EXERCISE DETAILS ▸
Set down all of the data exactly as it appears.

DATA IN THIS EXERCISE ▸
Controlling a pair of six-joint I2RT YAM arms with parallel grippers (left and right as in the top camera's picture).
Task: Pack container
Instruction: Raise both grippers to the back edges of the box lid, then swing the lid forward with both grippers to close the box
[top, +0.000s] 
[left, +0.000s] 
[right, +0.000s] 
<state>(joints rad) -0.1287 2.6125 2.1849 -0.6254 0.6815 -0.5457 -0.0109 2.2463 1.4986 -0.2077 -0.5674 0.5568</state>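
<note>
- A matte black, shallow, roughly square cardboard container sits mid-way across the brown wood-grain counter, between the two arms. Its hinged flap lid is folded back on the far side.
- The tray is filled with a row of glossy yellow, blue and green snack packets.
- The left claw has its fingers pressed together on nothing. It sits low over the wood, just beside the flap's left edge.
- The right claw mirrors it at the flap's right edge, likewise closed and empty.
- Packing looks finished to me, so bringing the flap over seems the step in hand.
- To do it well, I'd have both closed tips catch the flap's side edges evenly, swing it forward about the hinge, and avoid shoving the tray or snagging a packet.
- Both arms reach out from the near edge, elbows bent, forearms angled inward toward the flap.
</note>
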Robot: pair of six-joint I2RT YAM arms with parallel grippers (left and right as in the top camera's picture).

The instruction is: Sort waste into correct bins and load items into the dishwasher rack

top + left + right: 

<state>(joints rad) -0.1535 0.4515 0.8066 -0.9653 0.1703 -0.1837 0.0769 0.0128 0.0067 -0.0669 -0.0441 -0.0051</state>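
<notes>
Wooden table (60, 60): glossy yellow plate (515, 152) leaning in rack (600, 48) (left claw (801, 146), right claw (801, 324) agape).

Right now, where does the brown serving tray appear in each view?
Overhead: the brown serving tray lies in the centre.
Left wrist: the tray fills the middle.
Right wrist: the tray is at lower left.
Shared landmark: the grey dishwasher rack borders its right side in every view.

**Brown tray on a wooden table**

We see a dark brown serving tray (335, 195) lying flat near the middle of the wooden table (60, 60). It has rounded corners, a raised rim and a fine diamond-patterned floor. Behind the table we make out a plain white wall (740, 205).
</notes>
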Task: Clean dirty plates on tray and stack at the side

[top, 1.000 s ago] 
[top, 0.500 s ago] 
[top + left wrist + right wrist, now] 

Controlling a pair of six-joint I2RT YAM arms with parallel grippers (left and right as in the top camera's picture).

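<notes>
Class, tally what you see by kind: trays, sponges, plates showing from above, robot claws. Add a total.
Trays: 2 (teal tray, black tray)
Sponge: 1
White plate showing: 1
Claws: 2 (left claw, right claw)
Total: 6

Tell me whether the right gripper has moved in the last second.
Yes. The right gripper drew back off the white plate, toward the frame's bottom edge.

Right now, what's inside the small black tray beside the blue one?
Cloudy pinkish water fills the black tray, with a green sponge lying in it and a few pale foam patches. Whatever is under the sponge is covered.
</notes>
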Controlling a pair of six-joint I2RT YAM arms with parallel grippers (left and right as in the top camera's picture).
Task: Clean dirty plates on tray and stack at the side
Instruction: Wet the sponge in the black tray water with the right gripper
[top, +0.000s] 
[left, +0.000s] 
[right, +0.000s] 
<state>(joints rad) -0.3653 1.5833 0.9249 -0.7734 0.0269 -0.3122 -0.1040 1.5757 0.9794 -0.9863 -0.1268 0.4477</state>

ANSWER SECTION ▸
Controlling a pair of six-joint I2RT YAM arms with parallel grippers (left and right as in the top camera's picture).
Task: Pack container
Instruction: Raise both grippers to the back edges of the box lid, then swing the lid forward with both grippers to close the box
[top, +0.000s] 
[left, +0.000s] 
[right, +0.000s] 
<state>(joints rad) -0.1287 2.6125 2.1849 -0.6254 0.6815 -0.5457 -0.0109 2.2463 1.4986 -0.2077 -0.5674 0.5568</state>
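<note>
- A matte black, shallow, roughly square cardboard container sits mid-way across the brown wood-grain counter, between the two arms. Its hinged flap lid is folded back on the far side.
- The tray is filled with a row of glossy yellow, blue and green snack packets.
- The left claw has its fingers pressed together on nothing. It sits low over the wood, just beside the flap's left edge.
- The right claw mirrors it at the flap's right edge, likewise closed and empty.
- Packing looks finished to me, so bringing the flap over seems the step in hand.
- To do it well, I'd have both closed tips catch the flap's side edges evenly, swing it forward about the hinge, and avoid shoving the tray or snagging a packet.
- Both arms reach out from the near edge, elbows bent, forearms angled inward toward the flap.
</note>
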Robot: pair of six-joint I2RT YAM arms with parallel grippers (left and right as in the top camera's picture).

The instruction is: Sort waste into correct bins and load items into the dishwasher rack

top + left + right: 

<state>(joints rad) -0.1535 0.4515 0.8066 -0.9653 0.1703 -0.1837 0.0769 0.0128 0.0067 -0.0669 -0.0441 -0.0051</state>
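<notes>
Wooden table (60, 60): glossy yellow plate (515, 152) leaning in rack (600, 48) (left claw (801, 146), right claw (801, 324) agape).

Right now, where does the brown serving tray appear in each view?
Overhead: the brown serving tray lies in the centre.
Left wrist: the tray fills the middle.
Right wrist: the tray is at lower left.
Shared landmark: the grey dishwasher rack borders its right side in every view.

**Brown tray on a wooden table**

We see a dark brown serving tray (335, 195) lying flat near the middle of the wooden table (60, 60). It has rounded corners, a raised rim and a fine diamond-patterned floor. Behind the table we make out a plain white wall (740, 205).
</notes>
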Task: Clean dirty plates on tray and stack at the side

[top, 1.000 s ago] 
[top, 0.500 s ago] 
[top + left wrist + right wrist, now] 

Controlling a pair of six-joint I2RT YAM arms with parallel grippers (left and right as in the top camera's picture).

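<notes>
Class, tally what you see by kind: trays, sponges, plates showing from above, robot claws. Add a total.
Trays: 2 (teal tray, black tray)
Sponge: 1
White plate showing: 1
Claws: 2 (left claw, right claw)
Total: 6

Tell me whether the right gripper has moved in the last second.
Yes. The right gripper drew back off the white plate, toward the frame's bottom edge.

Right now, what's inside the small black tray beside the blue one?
Cloudy pinkish water fills the black tray, with a green sponge lying in it and a few pale foam patches. Whatever is under the sponge is covered.
</notes>
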Controlling a pair of six-joint I2RT YAM arms with parallel grippers (left and right as in the top camera's picture).
Task: Clean dirty plates on tray and stack at the side
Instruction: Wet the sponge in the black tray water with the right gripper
[top, +0.000s] 
[left, +0.000s] 
[right, +0.000s] 
<state>(joints rad) -0.3653 1.5833 0.9249 -0.7734 0.0269 -0.3122 -0.1040 1.5757 0.9794 -0.9863 -0.1268 0.4477</state>

That finishes the output for this exercise.